# [WHAT TO WORK ON]
Copy the listing exactly, leaving out every picture.

# [PROVIDED MATERIAL]
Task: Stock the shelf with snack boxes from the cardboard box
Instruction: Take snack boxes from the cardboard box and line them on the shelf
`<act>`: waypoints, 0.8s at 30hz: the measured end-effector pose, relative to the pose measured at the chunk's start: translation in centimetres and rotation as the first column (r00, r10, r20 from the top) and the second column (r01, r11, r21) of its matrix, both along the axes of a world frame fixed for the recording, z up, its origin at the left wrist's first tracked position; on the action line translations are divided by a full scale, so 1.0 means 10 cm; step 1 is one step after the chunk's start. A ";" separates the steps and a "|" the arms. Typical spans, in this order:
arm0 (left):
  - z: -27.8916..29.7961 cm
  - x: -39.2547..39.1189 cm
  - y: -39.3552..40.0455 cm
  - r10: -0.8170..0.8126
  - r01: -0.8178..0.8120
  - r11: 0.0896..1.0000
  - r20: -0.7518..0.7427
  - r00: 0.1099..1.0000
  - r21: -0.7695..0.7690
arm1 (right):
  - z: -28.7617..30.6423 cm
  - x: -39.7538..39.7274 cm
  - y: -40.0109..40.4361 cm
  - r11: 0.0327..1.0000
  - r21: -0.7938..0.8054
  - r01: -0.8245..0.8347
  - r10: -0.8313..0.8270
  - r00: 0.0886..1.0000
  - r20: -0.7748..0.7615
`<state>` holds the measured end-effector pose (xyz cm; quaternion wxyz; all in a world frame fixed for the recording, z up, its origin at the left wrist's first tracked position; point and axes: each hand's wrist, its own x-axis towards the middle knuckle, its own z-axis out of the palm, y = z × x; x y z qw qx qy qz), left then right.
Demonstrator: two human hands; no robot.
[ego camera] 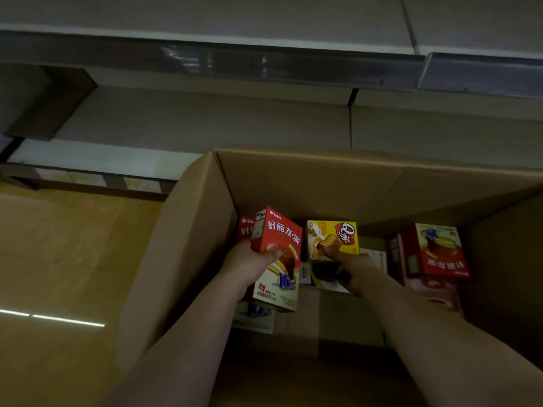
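Observation:
Both my hands reach down into an open cardboard box (188, 245). My left hand (246, 267) grips a red snack box (280, 254) with a chocolate pie picture, held upright at the carton's left side. My right hand (349, 268) grips a yellow snack box (333, 237), thumb on its front. Another red snack box (432, 251) lies upside down at the right inside the carton. A further red box (245, 229) peeks out behind the one in my left hand.
Grey shelf boards (205, 121) run across the scene above the carton, with a metal price rail (235, 61) on the upper one. A tan floor (58, 274) lies to the left. More packages lie dim at the carton's bottom.

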<state>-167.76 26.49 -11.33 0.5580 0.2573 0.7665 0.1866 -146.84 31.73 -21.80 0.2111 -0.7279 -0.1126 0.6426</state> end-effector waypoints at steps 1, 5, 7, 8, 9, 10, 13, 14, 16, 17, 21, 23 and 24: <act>-0.01 0.01 0.00 0.004 -0.004 1.000 -0.005 1.000 -0.004 | 0.12 -0.04 -0.02 1.000 -0.006 0.008 -0.008 1.000 0.009; -0.08 0.05 0.02 0.027 -0.027 0.999 -0.001 1.000 -0.019 | 0.26 -0.13 0.00 0.999 -0.023 -0.045 0.044 0.999 -0.030; -0.11 0.04 0.05 0.040 -0.041 0.998 -0.003 0.999 -0.045 | 0.25 -0.16 0.03 1.000 -0.001 -0.019 0.019 0.996 -0.082; -0.13 0.02 0.06 0.039 -0.039 0.997 -0.002 0.999 -0.061 | 0.23 -0.16 0.04 1.000 0.009 0.000 0.001 0.994 -0.113; -0.14 0.01 0.08 0.043 -0.043 0.996 0.002 0.999 -0.076 | 0.17 -0.14 0.06 1.000 0.013 0.015 -0.013 0.992 -0.128; -0.15 0.00 0.08 0.049 -0.049 0.995 0.004 0.999 -0.091 | 0.16 -0.13 0.06 1.000 0.013 0.012 -0.010 0.990 -0.137; -0.13 -0.01 0.10 0.051 -0.052 0.995 -0.007 0.999 -0.084 | 0.22 -0.12 0.05 0.999 0.038 0.000 0.005 0.989 -0.149; -0.08 0.00 0.11 0.062 -0.062 0.996 0.001 0.998 -0.067 | 0.28 -0.12 0.04 0.999 0.049 -0.009 0.015 0.993 -0.119; 0.10 0.05 0.07 0.133 -0.129 0.990 0.059 0.989 -0.053 | 0.48 -0.08 -0.04 0.999 0.041 0.007 -0.005 0.998 -0.061; 0.21 0.08 0.04 0.169 -0.166 0.985 0.090 0.981 -0.042 | 0.65 -0.04 -0.09 0.998 0.028 0.060 -0.058 0.997 -0.058; 0.94 0.33 -0.32 0.154 -0.149 0.987 0.091 0.984 -0.057 | 1.63 0.29 -0.47 0.962 -0.125 0.241 -0.246 0.969 -0.022; 1.41 0.48 -0.49 0.152 -0.150 0.988 0.072 0.986 -0.027 | 2.21 0.41 -0.64 0.921 -0.150 0.360 -0.373 0.925 -0.073; 1.62 0.53 -0.55 0.166 -0.166 0.986 0.070 0.984 -0.011 | 2.48 0.43 -0.70 0.891 -0.173 0.419 -0.439 0.892 -0.103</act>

# [EXERCISE RESULT]
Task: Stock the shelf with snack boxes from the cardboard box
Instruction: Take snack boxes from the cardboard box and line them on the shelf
`<act>`: waypoints, 0.8s at 30hz: the measured end-effector pose, relative to the pose measured at the chunk's start: translation in centimetres and rotation as the first column (r00, r10, r20 from the top) and the second column (r01, r11, r21) of its matrix, both along the axes of a world frame fixed for the recording, z up, its origin at the left wrist's first tracked position; on the action line translations are divided by a full scale, so 1.0 means 10 cm; step 1 is one step after the chunk's start. A ";" separates the steps and a "|" the arms. Typical spans, in this order:
arm0 (left):
  - z: -27.8916..29.7961 cm
  - x: -39.2547..39.1189 cm
  - y: -39.3552..40.0455 cm
  - r10: -0.8170..0.8126
  - r01: -0.8178..0.8120
  - r11: 0.0896..1.0000
  - r20: -0.7518..0.7427
  - r00: 0.1099..1.0000
  - r21: -0.7695..0.7690
arm1 (right):
  - z: -28.7617..30.6423 cm
  - x: -39.7538..39.7274 cm
  - y: -40.0109..40.4361 cm
  - r11: 0.0327..1.0000
  - r21: -0.7938..0.8054
  - r01: -0.8245..0.8347
  - r10: -0.8313..0.8270
  - r00: 0.0886..1.0000
  - r20: -0.7748..0.7615
`<state>` holds the measured end-effector pose (xyz cm; quaternion wxyz; all in a world frame fixed for the recording, z up, its origin at the left wrist's first tracked position; point and axes: each hand's wrist, its own x-axis towards the middle knuckle, its own z-axis out of the palm, y = z × x; x y z qw qx qy qz), left then right.
Demonstrator: two human hands; no robot.
[ego camera] 
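Observation:
Both my hands reach down into an open cardboard box (188, 245). My left hand (246, 267) grips a red snack box (280, 254) with a chocolate pie picture, held upright at the carton's left side. My right hand (349, 268) grips a yellow snack box (333, 237), thumb on its front. Another red snack box (432, 251) lies upside down at the right inside the carton. A further red box (245, 229) peeks out behind the one in my left hand.
Grey shelf boards (205, 121) run across the scene above the carton, with a metal price rail (235, 61) on the upper one. A tan floor (58, 274) lies to the left. More packages lie dim at the carton's bottom.
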
<state>-167.76 26.49 -11.33 0.5580 0.2573 0.7665 0.1866 -146.84 31.73 -21.80 0.2111 -0.7279 -0.1126 0.6426</state> end-effector waypoints at steps 1, 5, 7, 8, 9, 10, 13, 14, 16, 17, 21, 23 and 24: <act>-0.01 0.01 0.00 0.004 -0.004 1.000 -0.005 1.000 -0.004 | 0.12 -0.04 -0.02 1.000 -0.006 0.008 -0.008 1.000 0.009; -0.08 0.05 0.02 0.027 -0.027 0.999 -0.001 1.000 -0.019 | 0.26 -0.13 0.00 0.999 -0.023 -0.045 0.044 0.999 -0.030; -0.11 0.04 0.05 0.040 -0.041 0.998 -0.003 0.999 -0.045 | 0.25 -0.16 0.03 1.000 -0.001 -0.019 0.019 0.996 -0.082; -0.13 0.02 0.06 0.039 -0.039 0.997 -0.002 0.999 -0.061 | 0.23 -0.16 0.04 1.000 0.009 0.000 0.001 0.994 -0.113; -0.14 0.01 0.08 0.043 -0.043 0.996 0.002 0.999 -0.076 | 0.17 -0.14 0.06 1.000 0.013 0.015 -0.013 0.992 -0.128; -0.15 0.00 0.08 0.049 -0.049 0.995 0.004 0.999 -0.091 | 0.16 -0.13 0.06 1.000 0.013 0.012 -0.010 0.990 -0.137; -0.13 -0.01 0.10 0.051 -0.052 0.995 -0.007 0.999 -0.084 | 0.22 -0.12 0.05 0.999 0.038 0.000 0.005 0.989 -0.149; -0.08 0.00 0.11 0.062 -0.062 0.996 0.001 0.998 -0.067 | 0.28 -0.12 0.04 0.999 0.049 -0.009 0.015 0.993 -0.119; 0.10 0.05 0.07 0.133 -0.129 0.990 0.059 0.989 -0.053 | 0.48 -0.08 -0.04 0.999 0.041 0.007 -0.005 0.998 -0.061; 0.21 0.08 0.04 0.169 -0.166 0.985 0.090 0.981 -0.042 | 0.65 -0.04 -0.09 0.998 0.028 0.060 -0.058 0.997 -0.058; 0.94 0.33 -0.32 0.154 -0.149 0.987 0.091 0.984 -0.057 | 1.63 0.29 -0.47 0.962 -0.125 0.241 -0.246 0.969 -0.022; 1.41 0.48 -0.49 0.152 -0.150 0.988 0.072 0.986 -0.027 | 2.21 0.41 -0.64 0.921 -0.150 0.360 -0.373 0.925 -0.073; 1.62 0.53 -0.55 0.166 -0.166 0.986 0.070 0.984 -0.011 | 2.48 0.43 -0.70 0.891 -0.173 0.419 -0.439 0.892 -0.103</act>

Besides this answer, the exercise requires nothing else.